• DIRECTIONS:
Wherever the word "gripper" occurs in the listing below, copy that whole line.

• GIVEN DATA:
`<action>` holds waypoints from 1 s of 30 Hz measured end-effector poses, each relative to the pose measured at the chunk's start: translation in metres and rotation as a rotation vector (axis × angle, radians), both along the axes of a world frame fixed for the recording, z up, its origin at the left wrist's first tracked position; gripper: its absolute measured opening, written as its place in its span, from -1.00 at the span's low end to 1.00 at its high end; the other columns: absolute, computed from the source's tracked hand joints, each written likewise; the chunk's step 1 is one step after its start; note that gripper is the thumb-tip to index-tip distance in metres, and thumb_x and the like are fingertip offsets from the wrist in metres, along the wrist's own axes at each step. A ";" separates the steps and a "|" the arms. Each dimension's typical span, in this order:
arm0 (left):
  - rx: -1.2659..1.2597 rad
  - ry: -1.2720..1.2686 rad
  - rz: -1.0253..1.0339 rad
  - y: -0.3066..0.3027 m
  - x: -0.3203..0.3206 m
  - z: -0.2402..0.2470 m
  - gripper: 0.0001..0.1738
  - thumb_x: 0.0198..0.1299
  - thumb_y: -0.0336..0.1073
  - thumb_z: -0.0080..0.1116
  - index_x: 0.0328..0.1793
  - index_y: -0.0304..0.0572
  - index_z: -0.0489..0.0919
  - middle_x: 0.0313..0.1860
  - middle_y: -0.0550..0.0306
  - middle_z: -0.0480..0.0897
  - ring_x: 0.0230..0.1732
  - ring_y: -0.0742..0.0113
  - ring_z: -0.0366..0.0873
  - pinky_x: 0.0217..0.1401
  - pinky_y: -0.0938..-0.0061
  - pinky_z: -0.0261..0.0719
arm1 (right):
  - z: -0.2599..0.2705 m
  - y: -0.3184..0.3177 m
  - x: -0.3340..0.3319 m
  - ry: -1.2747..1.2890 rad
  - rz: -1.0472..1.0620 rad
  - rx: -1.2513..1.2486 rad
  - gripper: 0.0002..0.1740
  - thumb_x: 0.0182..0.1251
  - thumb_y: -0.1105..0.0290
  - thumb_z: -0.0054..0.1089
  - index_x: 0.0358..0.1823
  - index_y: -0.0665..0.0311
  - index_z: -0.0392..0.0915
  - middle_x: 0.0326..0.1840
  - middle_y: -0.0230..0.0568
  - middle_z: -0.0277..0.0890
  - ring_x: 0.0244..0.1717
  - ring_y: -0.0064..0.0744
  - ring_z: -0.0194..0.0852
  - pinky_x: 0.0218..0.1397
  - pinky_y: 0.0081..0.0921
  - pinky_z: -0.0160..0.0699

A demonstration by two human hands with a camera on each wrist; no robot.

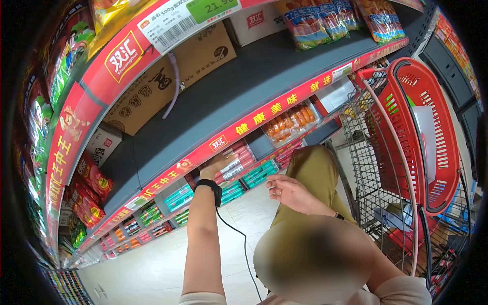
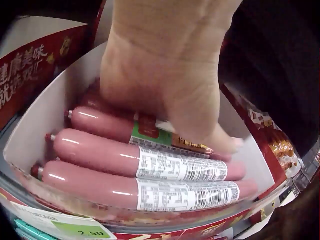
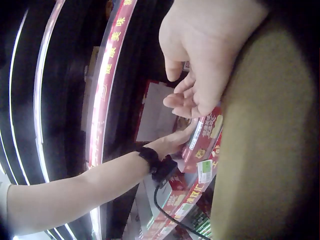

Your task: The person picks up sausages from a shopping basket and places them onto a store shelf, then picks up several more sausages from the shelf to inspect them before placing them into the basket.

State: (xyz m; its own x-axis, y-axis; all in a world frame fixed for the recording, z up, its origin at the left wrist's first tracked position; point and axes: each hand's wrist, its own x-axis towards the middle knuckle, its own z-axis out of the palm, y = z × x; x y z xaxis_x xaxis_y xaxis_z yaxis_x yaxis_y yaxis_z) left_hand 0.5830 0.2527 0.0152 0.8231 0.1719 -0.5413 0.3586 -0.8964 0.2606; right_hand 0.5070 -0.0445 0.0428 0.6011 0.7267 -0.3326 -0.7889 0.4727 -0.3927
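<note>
My left hand (image 2: 165, 70) reaches down into a white-walled box (image 2: 40, 115) of pink packaged sausages. Its thumb lies across a sausage with a green label (image 2: 105, 122), while the other fingers are hidden behind the hand. Two more sausages with white barcode labels lie in front, one in the middle (image 2: 95, 150) and one nearest the box's front (image 2: 90, 182). In the head view this hand (image 1: 217, 168) is under the shelf edge. My right hand (image 1: 292, 194) hovers in front of my knee, fingers loosely bent and holding nothing.
A red shelf strip (image 1: 264, 114) runs just above the sausage boxes. Teal-wrapped packs (image 1: 259, 174) sit on the tier below. Right of my knee stands a wire cart (image 1: 373, 188) with a red basket (image 1: 439, 137). A black cable (image 1: 245, 244) hangs from my left wrist.
</note>
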 end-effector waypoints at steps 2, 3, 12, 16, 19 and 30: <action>-0.010 0.002 -0.004 -0.001 -0.001 0.004 0.28 -0.18 0.51 0.06 0.49 -0.13 -0.19 0.49 -0.15 -0.15 0.51 0.02 -0.29 0.51 0.19 -0.23 | 0.000 0.001 0.000 0.011 -0.006 0.011 -0.73 0.37 0.40 -0.09 0.04 0.24 0.44 -0.11 -0.27 0.46 -0.12 -0.43 0.40 0.02 -0.45 0.39; -0.014 0.003 -0.006 -0.003 -0.002 0.009 0.27 -0.17 0.51 0.05 0.49 -0.13 -0.19 0.49 -0.15 -0.14 0.51 0.02 -0.29 0.51 0.19 -0.23 | 0.000 0.001 0.000 0.023 -0.012 0.021 -0.74 0.37 0.40 -0.07 0.03 0.24 0.47 -0.11 -0.24 0.47 -0.13 -0.41 0.40 0.00 -0.43 0.41; 0.019 -0.044 -0.078 0.010 0.006 -0.015 0.27 -0.20 0.47 0.13 0.48 -0.13 -0.15 0.46 -0.16 -0.01 0.51 0.01 -0.24 0.51 0.19 -0.19 | 0.002 0.005 0.002 0.021 -0.004 0.005 -0.73 0.37 0.39 -0.06 0.04 0.25 0.46 -0.11 -0.23 0.47 -0.12 -0.41 0.40 0.01 -0.43 0.41; -0.077 -0.028 -0.120 0.006 -0.002 -0.002 0.31 -0.24 0.46 0.17 0.49 -0.13 -0.18 0.47 -0.14 -0.05 0.51 0.01 -0.26 0.51 0.20 -0.21 | 0.000 0.005 0.002 0.018 0.000 -0.002 -0.73 0.37 0.40 -0.06 0.04 0.25 0.46 -0.11 -0.22 0.47 -0.13 -0.40 0.40 0.01 -0.43 0.41; -0.108 -0.007 -0.108 -0.005 -0.006 0.021 0.35 -0.27 0.45 0.20 0.49 -0.13 -0.22 0.48 -0.14 -0.10 0.51 0.01 -0.30 0.51 0.21 -0.22 | 0.001 0.006 0.003 0.024 -0.003 -0.019 -0.73 0.36 0.40 -0.06 0.04 0.25 0.46 -0.11 -0.22 0.47 -0.13 -0.40 0.40 0.01 -0.43 0.41; -0.057 0.106 -0.206 0.004 -0.005 0.016 0.46 -0.35 0.44 0.27 0.48 -0.21 -0.32 0.48 -0.21 -0.20 0.52 0.02 -0.36 0.52 0.22 -0.26 | 0.002 0.005 0.004 0.011 0.007 -0.033 -0.73 0.37 0.38 -0.07 0.04 0.24 0.43 -0.11 -0.27 0.45 -0.11 -0.44 0.39 0.03 -0.45 0.37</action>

• THE COMPLETED TASK:
`<action>` holds waypoints from 1 s of 30 Hz measured end-effector poses, each relative to the pose measured at the chunk's start: translation in metres and rotation as a rotation vector (axis × angle, radians), both along the axes of a world frame fixed for the recording, z up, its origin at the left wrist's first tracked position; gripper: its absolute measured opening, written as its place in its span, from -1.00 at the span's low end to 1.00 at its high end; the other columns: absolute, computed from the source's tracked hand joints, each written likewise; the chunk's step 1 is one step after its start; note that gripper is the thumb-tip to index-tip distance in metres, and thumb_x and the like are fingertip offsets from the wrist in metres, along the wrist's own axes at each step. A ";" separates the steps and a "|" the arms. Each dimension's typical span, in this order:
  - gripper: 0.0001..0.1738
  - gripper: 0.0002..0.1740

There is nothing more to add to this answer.